Abstract
No doubt, most of us have gone into a local electronics store or ordered a new gadget from an online provider. After purchasing the gadget, we are eager to start operating the new purchase. Before fully utilizing the gadget, however, there are a series of screens requiring the user to read, acknowledge, and consent to, various clauses. If this process is not completed, the user is denied full access to the gadget. Thereafter, entry is granted, and the user is free to utilize the electronic device. This is a prime example of utilizing technology to automate a process that would have previously required human intervention.
Technology is driving innovation all over the world. Artificial intelligence, quantum computing, 3D printing, and augmented reality are examples of massive technological innovations that have not only captured our imaginations, but also stand to change business and popular culture in our society.
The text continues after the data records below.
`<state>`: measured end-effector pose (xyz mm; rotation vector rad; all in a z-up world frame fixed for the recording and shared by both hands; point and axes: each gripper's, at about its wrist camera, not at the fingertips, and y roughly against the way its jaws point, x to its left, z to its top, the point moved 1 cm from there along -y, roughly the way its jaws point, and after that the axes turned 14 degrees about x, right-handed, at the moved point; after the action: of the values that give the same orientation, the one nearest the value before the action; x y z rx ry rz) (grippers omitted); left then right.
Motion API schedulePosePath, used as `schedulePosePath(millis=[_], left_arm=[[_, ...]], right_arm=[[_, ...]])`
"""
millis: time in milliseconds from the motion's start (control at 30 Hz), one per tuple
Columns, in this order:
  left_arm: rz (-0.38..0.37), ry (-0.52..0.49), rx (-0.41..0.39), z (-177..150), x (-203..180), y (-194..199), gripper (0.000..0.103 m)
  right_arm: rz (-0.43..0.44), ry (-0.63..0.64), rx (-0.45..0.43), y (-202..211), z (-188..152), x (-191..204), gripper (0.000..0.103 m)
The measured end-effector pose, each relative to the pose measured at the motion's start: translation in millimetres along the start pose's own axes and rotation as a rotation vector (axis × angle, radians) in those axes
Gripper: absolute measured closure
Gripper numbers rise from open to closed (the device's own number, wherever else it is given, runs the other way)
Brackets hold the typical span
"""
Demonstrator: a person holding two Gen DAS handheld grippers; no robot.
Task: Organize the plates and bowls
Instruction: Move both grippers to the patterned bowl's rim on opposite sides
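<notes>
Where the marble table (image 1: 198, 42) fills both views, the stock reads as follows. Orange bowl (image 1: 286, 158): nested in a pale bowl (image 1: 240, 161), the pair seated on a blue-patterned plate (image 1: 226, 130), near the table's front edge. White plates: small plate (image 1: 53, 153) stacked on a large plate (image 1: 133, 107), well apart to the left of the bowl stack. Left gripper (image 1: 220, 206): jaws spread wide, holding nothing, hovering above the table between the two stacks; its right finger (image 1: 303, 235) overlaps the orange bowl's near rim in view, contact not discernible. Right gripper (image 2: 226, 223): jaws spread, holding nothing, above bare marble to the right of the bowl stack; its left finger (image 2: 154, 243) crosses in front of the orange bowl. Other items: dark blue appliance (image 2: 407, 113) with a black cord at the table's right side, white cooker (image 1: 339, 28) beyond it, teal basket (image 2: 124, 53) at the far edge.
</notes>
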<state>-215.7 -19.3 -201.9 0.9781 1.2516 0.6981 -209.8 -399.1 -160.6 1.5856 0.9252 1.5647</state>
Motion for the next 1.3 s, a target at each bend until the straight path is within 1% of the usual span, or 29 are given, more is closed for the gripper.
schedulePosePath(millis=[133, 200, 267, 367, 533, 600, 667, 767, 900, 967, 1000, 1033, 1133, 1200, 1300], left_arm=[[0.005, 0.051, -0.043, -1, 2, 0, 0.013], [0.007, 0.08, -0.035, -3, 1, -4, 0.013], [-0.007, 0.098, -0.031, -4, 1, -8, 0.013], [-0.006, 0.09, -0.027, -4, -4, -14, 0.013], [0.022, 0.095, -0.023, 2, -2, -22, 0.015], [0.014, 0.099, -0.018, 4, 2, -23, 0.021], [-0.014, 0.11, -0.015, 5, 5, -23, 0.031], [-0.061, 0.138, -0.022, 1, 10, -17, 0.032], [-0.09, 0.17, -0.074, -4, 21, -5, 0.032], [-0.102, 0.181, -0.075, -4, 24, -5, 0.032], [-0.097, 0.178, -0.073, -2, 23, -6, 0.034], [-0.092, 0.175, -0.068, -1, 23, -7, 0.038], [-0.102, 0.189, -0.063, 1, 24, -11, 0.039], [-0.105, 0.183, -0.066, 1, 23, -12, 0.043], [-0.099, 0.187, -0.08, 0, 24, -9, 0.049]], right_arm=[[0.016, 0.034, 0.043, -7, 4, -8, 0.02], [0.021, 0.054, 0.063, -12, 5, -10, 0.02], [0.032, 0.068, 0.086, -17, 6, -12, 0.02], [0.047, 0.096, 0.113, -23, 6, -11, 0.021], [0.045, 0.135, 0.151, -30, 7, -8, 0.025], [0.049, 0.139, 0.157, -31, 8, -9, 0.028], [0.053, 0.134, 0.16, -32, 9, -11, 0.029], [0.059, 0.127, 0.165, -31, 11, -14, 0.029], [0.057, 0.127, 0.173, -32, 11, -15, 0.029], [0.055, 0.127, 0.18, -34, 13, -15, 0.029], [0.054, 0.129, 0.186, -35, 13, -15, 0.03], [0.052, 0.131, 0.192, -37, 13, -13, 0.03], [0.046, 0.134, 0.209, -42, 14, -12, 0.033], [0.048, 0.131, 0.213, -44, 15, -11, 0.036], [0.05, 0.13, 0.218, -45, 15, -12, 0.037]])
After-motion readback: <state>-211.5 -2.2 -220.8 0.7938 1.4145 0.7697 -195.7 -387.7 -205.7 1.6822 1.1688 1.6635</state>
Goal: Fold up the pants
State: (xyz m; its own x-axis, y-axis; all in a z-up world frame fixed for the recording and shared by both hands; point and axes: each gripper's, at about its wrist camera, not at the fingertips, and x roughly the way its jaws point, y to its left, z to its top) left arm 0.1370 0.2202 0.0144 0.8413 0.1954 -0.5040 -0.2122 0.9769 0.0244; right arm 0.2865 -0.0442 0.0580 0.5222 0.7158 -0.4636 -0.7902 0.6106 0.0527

One class of innovation gaining momentum revolves around blockchain. Blockchain is a method of recording information, in a secure manner, on a peer-to-peer network.[1] Essentially, it is the equivalent to a publicly shared spreadsheet or database in which entries can be added, but not altered.[2] Each discreet entry contains encoded information about previous entries as the blockchain starts to grow.[3]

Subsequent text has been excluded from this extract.